Work to complete
The records underneath are to be printed in full and exactly, with no pictures carried over.

Collection entries

Content starts

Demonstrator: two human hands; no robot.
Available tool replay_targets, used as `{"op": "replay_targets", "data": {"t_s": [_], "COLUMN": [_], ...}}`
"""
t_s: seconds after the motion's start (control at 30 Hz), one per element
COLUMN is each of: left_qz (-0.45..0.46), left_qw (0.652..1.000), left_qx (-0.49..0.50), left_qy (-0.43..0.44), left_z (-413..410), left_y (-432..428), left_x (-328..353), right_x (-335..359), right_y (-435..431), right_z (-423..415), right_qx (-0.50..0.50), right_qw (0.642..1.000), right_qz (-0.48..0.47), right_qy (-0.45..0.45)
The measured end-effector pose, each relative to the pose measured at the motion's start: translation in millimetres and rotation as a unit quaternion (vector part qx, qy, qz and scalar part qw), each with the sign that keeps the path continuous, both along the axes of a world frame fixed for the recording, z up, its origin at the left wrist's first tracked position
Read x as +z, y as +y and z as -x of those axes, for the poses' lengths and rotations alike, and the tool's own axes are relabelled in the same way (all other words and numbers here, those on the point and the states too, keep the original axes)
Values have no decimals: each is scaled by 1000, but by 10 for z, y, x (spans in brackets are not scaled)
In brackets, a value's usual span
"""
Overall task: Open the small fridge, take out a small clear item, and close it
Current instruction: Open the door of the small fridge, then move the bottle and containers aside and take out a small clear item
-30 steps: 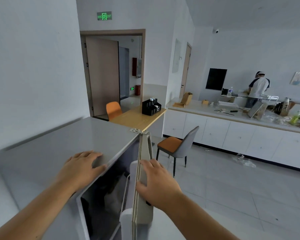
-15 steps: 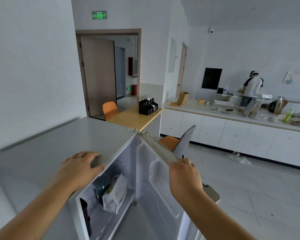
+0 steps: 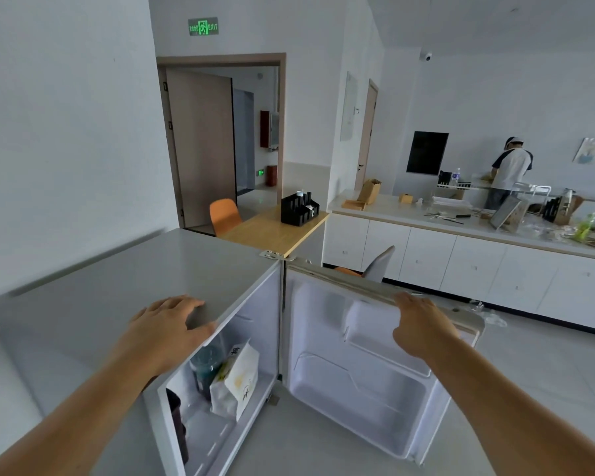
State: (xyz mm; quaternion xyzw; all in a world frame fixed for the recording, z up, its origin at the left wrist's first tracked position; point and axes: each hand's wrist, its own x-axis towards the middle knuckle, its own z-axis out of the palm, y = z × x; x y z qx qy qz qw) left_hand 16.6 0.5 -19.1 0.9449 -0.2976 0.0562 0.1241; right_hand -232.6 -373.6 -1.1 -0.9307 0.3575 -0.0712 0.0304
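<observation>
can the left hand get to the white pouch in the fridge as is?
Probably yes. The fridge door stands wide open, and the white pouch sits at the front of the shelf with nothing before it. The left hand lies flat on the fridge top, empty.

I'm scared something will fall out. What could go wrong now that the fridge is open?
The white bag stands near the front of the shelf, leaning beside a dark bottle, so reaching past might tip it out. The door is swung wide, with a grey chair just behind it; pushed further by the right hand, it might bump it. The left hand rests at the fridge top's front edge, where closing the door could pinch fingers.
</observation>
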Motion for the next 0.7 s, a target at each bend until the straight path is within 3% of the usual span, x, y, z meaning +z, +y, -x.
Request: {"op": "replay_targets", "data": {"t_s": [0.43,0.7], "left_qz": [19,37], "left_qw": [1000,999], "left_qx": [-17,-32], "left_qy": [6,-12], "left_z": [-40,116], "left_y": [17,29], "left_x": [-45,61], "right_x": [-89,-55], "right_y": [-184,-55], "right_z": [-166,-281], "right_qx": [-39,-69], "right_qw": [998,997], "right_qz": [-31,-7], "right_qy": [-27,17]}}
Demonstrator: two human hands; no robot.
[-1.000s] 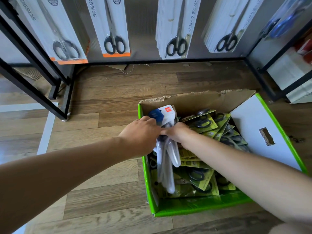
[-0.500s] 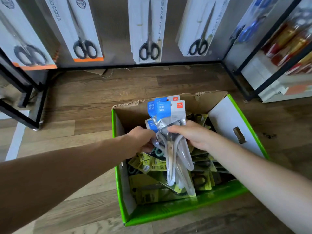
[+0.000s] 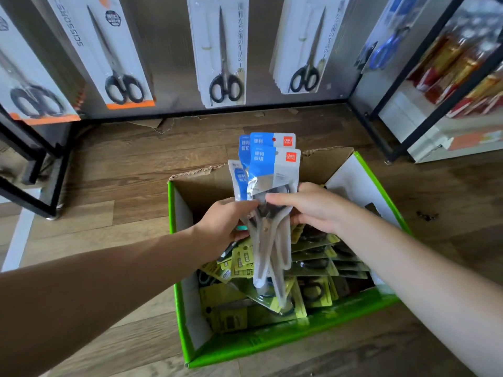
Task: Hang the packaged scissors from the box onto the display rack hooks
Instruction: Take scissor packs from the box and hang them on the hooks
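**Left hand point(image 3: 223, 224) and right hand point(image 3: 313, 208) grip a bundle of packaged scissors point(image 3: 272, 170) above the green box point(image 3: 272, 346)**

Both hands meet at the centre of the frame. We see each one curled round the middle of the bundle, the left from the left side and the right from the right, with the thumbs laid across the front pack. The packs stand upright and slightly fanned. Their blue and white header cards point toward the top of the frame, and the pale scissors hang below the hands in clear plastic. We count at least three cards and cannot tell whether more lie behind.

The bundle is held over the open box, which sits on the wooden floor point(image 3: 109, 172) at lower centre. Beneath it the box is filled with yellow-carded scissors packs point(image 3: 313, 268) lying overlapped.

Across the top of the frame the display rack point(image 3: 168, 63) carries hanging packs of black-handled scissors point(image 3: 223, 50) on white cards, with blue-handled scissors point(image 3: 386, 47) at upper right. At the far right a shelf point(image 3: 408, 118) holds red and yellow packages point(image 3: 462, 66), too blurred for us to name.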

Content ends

Response box
Demonstrator: two human hands; no robot.
Available tool replay_targets, used as `{"op": "replay_targets", "data": {"t_s": [_], "COLUMN": [_], ...}}`
"""
t_s: seconds after the motion's start (control at 30 Hz), one per element
COLUMN is each of: left_qz (-0.45..0.46), left_qw (0.652..1.000), left_qx (-0.49..0.50), left_qy (-0.43..0.44), left_z (-413..410), left_y (-432..428), left_x (-328..353), right_x (-335..359), right_y (-435..431), right_z (-423..415), right_qx (-0.50..0.50), right_qw (0.642..1.000), right_qz (-0.48..0.47), right_qy (-0.45..0.45)
The measured end-effector pose, each relative to the pose measured at the motion's start: translation in millimetres and rotation as a unit quaternion (vector part qx, qy, qz and scalar part qw), each with the sign that keeps the path continuous, both along the axes of a world frame fixed for the recording, z up, its origin at the left wrist's first tracked position
Read x as +z, y as +y and z as -x of those axes, for the poses' lengths and rotations alike, and the tool's own axes are relabelled in the same way (all other words and numbers here, those on the point and the states too, keep the original axes)
Values have no decimals: each is scaled by 1000, but by 10 for z, y, x (spans in brackets are not scaled)
In brackets, a value's usual span
"""
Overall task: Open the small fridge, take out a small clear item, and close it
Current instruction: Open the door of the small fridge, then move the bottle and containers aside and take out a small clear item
-30 steps: 
-15 steps: 
+0 steps: 
State: (xyz mm; quaternion xyzw; all in a world frame fixed for the recording, z up, its origin at the left wrist's first tracked position; point and axes: each hand's wrist, its own x-axis towards the middle knuckle, its own z-axis out of the palm, y = z × x; x y z qx qy qz qw) left_hand 16.6 0.5 -19.1 0.9449 -0.2976 0.0562 0.1241; right_hand -232.6 -373.6 -1.1 -0.9307 0.3575 -0.0712 0.0304
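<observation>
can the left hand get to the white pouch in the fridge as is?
Probably yes. The fridge door stands wide open, and the white pouch sits at the front of the shelf with nothing before it. The left hand lies flat on the fridge top, empty.

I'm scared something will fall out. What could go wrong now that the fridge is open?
The white bag stands near the front of the shelf, leaning beside a dark bottle, so reaching past might tip it out. The door is swung wide, with a grey chair just behind it; pushed further by the right hand, it might bump it. The left hand rests at the fridge top's front edge, where closing the door could pinch fingers.
</observation>
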Motion for the next 0.7 s, a target at each bend until the straight path is within 3% of the usual span, x, y, z meaning +z, +y, -x.
Request: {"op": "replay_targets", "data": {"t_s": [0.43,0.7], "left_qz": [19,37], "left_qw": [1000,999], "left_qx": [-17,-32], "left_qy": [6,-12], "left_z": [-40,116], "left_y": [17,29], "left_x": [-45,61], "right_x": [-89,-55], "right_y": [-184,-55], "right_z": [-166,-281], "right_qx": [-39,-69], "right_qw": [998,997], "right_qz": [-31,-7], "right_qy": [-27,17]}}
Demonstrator: two human hands; no robot.
[-1.000s] 
[-0.500s] 
[+0.000s] 
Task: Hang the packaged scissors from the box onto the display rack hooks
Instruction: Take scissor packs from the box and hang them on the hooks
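**Left hand point(image 3: 223, 224) and right hand point(image 3: 313, 208) grip a bundle of packaged scissors point(image 3: 272, 170) above the green box point(image 3: 272, 346)**

Both hands meet at the centre of the frame. We see each one curled round the middle of the bundle, the left from the left side and the right from the right, with the thumbs laid across the front pack. The packs stand upright and slightly fanned. Their blue and white header cards point toward the top of the frame, and the pale scissors hang below the hands in clear plastic. We count at least three cards and cannot tell whether more lie behind.

The bundle is held over the open box, which sits on the wooden floor point(image 3: 109, 172) at lower centre. Beneath it the box is filled with yellow-carded scissors packs point(image 3: 313, 268) lying overlapped.

Across the top of the frame the display rack point(image 3: 168, 63) carries hanging packs of black-handled scissors point(image 3: 223, 50) on white cards, with blue-handled scissors point(image 3: 386, 47) at upper right. At the far right a shelf point(image 3: 408, 118) holds red and yellow packages point(image 3: 462, 66), too blurred for us to name.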

The exercise was answered completely.